On Wednesday, they relapsed to their habit of passing controversial and unpleasant legislation in the dead-of-night. Assembly and Senate leadership subjected their members to a marathon session of binge voting on a cocktail of bills. They passed legislation creating a gaming amendment to the state constitution, a new teacher evaluation system, an all-crimes DNA database, pension reform and a legislative redistricting plan.
In an effort to explain their relapse, one staffer reportedly said, “If anything, this proves the governor is one of us. The governor is as much Albany as anybody.” It’s no fun relapsing alone because the guilt and recriminations are often times worse than the hangover. It’s easier to rationalize and to project your slip onto someone else.
Political pragmatism placed Governor Cuomo in the role of enabler-in-chief. Acting like an addict’s frustrated significant other, Cuomo decided it was much easier to indulge the Legislature than trigger another unpleasant conflict.
On another level, Cuomo’s deep knowledge and understanding of Planet Albany explains why he has been able to avoid getting rolled in the Capitol’s dark passageways. His pragmatic compromise on redistricting and pension reform does not end his 3D chess game. Checkmate is still several moves ahead.
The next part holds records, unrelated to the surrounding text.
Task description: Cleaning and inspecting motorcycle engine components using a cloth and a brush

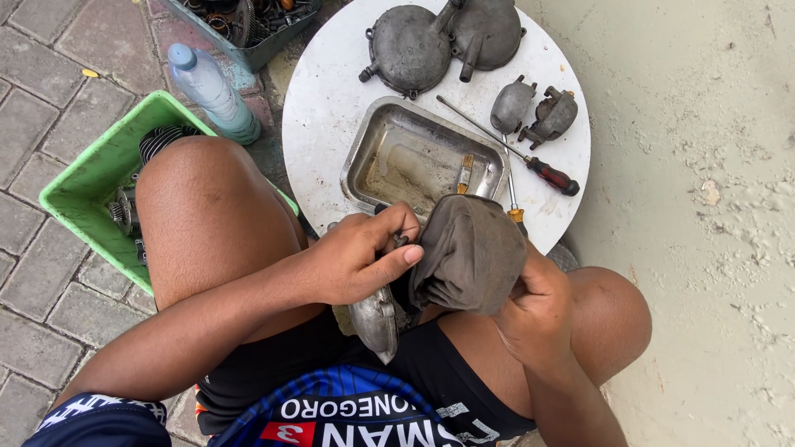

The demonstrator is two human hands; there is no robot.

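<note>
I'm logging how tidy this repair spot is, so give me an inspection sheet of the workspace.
Surface: round white table, stained.
Job's things: metal engine part on the lap, partly under a grey rag.
Clutter: metal tray with brush; two grey covers; small parts; screwdriver; water bottle; green crate of parts.
Grippers: left hand grips the part; right hand holds the rag.
Cables: nothing seen.
Surroundings: brick paving, concrete.

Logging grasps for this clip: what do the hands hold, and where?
Left hand grips the upper end of a metal engine part; right hand bunches a grey rag from beneath.
</note>
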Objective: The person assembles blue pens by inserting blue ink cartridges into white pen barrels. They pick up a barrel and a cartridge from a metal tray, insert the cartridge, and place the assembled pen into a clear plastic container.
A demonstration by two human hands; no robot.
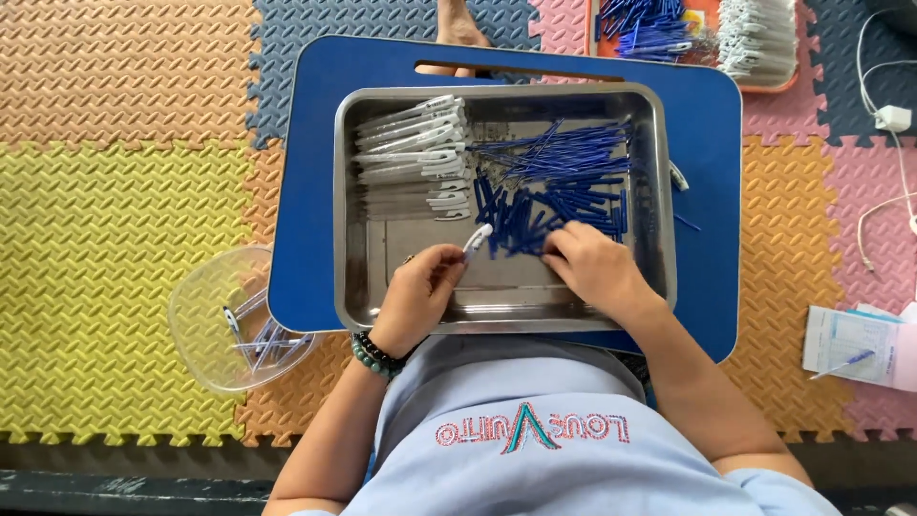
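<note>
Hands over steel tray (358,205).
Left hand (417,296) pinches white pen barrel (477,237); right hand (594,268), fingers curled, rests on blue caps (535,215) just right of barrel, grip unclear.

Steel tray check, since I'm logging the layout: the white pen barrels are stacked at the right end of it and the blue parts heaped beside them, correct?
Not quite. In the head view the white pen barrels are stacked at the left end of the steel tray; the blue parts are heaped beside them, toward the right.
</note>
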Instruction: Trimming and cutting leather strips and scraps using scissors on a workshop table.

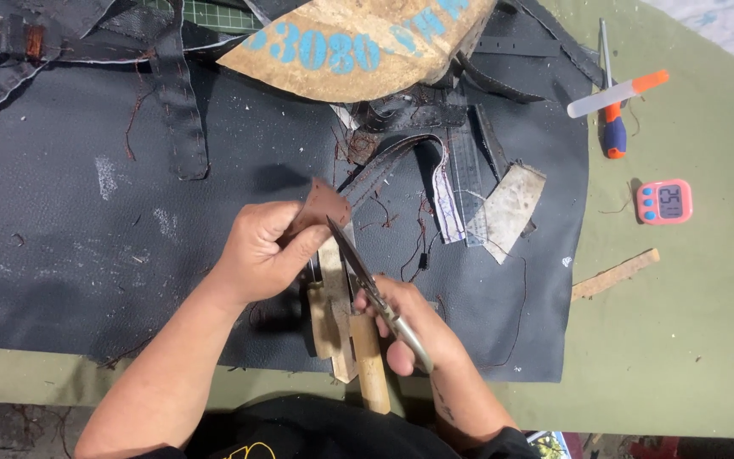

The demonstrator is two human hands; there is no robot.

By enacting a flawed redistricting plan, Cuomo triggers Justice Department pre-clearance review and federal court action on the already filed lawsuits by Senate Democrats and advocacy groups.
The Senate GOP’s redistricting plan clearly harms covered minority groups outside of the three counties (Kings, NY and The Bronx) covered by Section 5 of the Voting Rights Act. Minority communities in Rochester, Buffalo/Niagara, and on Long Island are divided in ways that impede their collective ability to meaningfully participate in the political process which demands a federal court remedy.
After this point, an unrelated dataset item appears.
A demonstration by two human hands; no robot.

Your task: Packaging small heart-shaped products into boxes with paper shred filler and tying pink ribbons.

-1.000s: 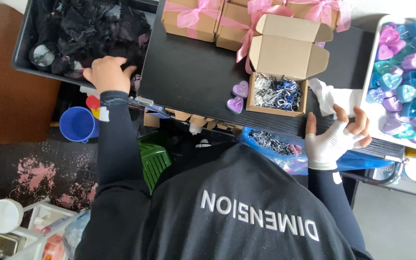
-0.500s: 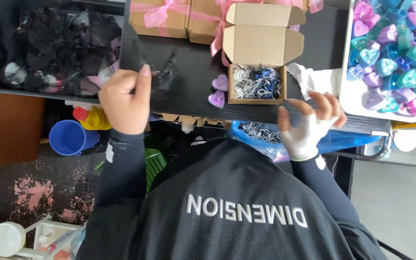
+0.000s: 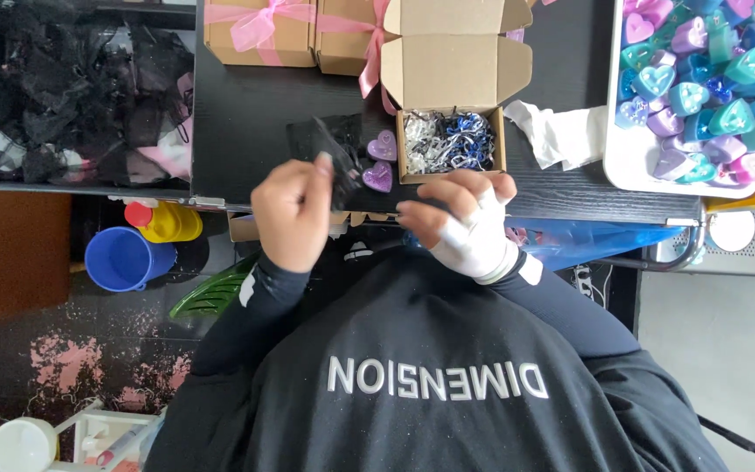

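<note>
My left hand (image 3: 294, 210) pinches a black sheer pouch (image 3: 329, 149) over the front edge of the black table (image 3: 246, 131). Just right of the pouch, two purple heart-shaped candles (image 3: 381, 161) lie on the table. They sit beside an open cardboard box (image 3: 449, 87) filled with shredded white and blue paper (image 3: 447, 140). My right hand (image 3: 465, 223), wrapped in white, hovers at the table edge in front of that box. Its fingers are loosely curled and I see nothing in it.
A dark bin of black pouches (image 3: 72, 96) stands at the left. Closed cardboard boxes with pink ribbons (image 3: 259, 31) line the back. A white tray of coloured heart candles (image 3: 701, 87) is at the right, with crumpled white paper (image 3: 561, 131) beside it. A blue cup (image 3: 124, 258) sits below.
My left hand came out of the bin with a black pouch and moved right toward the box. My right hand left the table's right edge and moved in front of the box.
</note>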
Cuomo ends up the winner because he gave the Legislature their flawed redistricting plan, parts of which the courts will throw out. And if the Democrats retake the Senate, they and Cuomo can remedy whatever weaknesses exist in the redistricting commission amendment.
In the short run, Cuomo gets some progress on pension reform, another on-time budget that holds down spending, expansion of the DNA database and a gambling amendment. Governor Cuomo’s skillful political pragmatism is neither felonious nor bespeaks of his embodying the Albany culture.
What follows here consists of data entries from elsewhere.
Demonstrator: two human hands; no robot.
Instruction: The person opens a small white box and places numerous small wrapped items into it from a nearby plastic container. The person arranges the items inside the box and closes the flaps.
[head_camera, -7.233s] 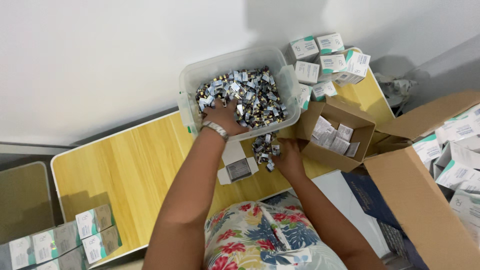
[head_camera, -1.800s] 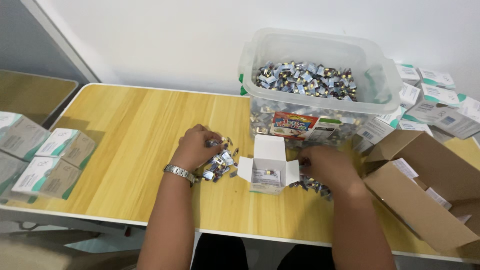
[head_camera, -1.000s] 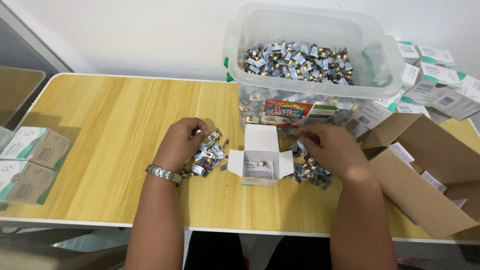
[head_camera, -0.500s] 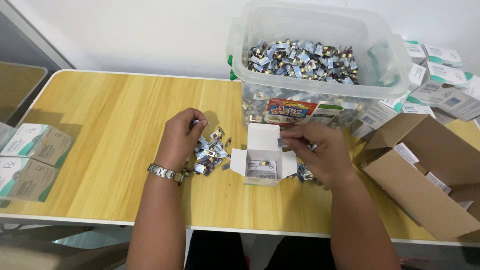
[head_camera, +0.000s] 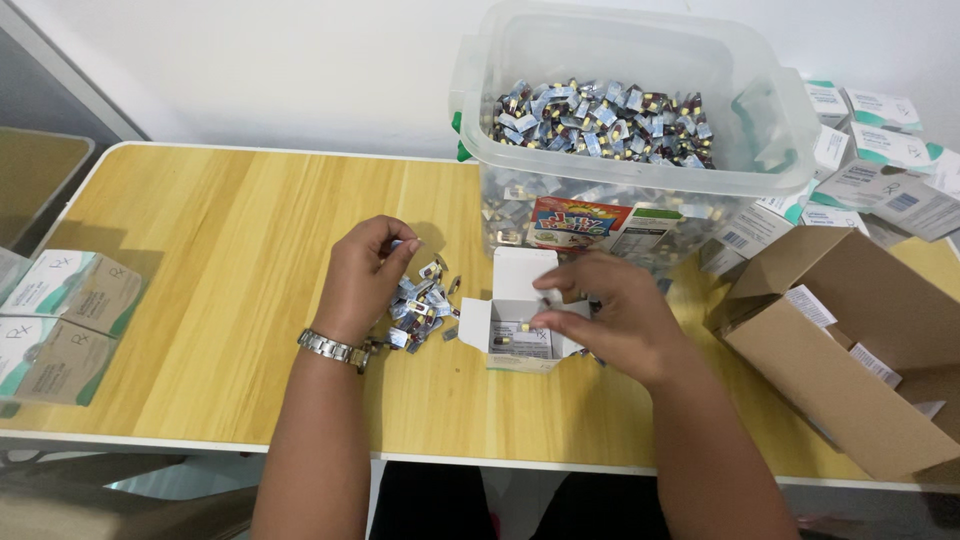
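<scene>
Head view: left hand (head_camera: 365, 275) pinches a foil sachet from the pile (head_camera: 420, 305); right hand (head_camera: 605, 315), grip pressed together, pinches another over the small white box (head_camera: 520, 325).

Single head-worn view, looking steeply down and forward from close above the table (head_camera: 200, 260); both forearms enter from the bottom edge, and the wall (head_camera: 280, 70) closes the top.

bare tabletop (head_camera: 220, 260) left, plastic tub (head_camera: 640, 130) behind, cardboard box (head_camera: 850, 340) right
</scene>
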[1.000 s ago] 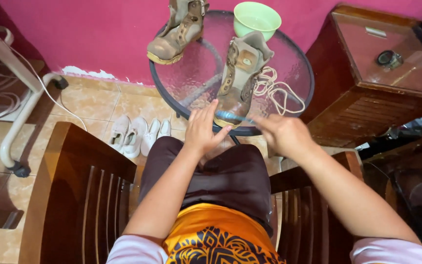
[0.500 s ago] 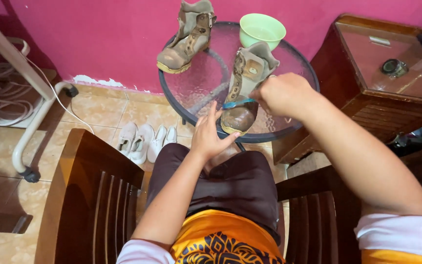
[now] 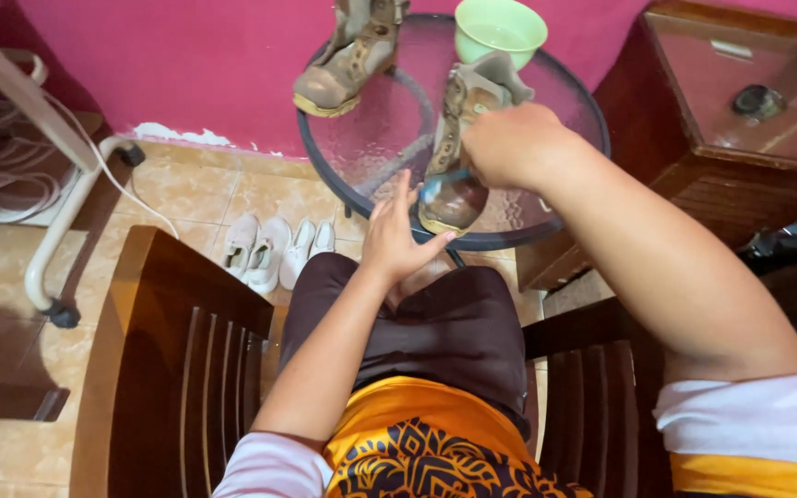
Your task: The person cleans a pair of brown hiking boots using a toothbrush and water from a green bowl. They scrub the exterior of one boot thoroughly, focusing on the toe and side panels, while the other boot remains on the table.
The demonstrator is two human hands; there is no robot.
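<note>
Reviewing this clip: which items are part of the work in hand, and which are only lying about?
In hand:
- near tan boot on the glass table
- right hand on that boot
- left hand by its toe

Lying about:
- second tan boot
- green bowl
- white shoes on the floor
- wooden cabinet
- coiled cord

head cam: worn on the person, looks steeply down and forward | near: lap, both forearms | farther: round glass table [image 3: 546,83], pink wall | single view
</note>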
To the contrary, I’d say he understands that the potential for relapse is real and needs to be managed. Going “cold turkey” or slamming door on the legislature would have accomplished nothing but further dysfunctional government.
We can only hope that this week’s relapse and resulting hangover will not impair achieving an on-time and leaner state budget. For that, we’ll have Governor Cuomo to thank.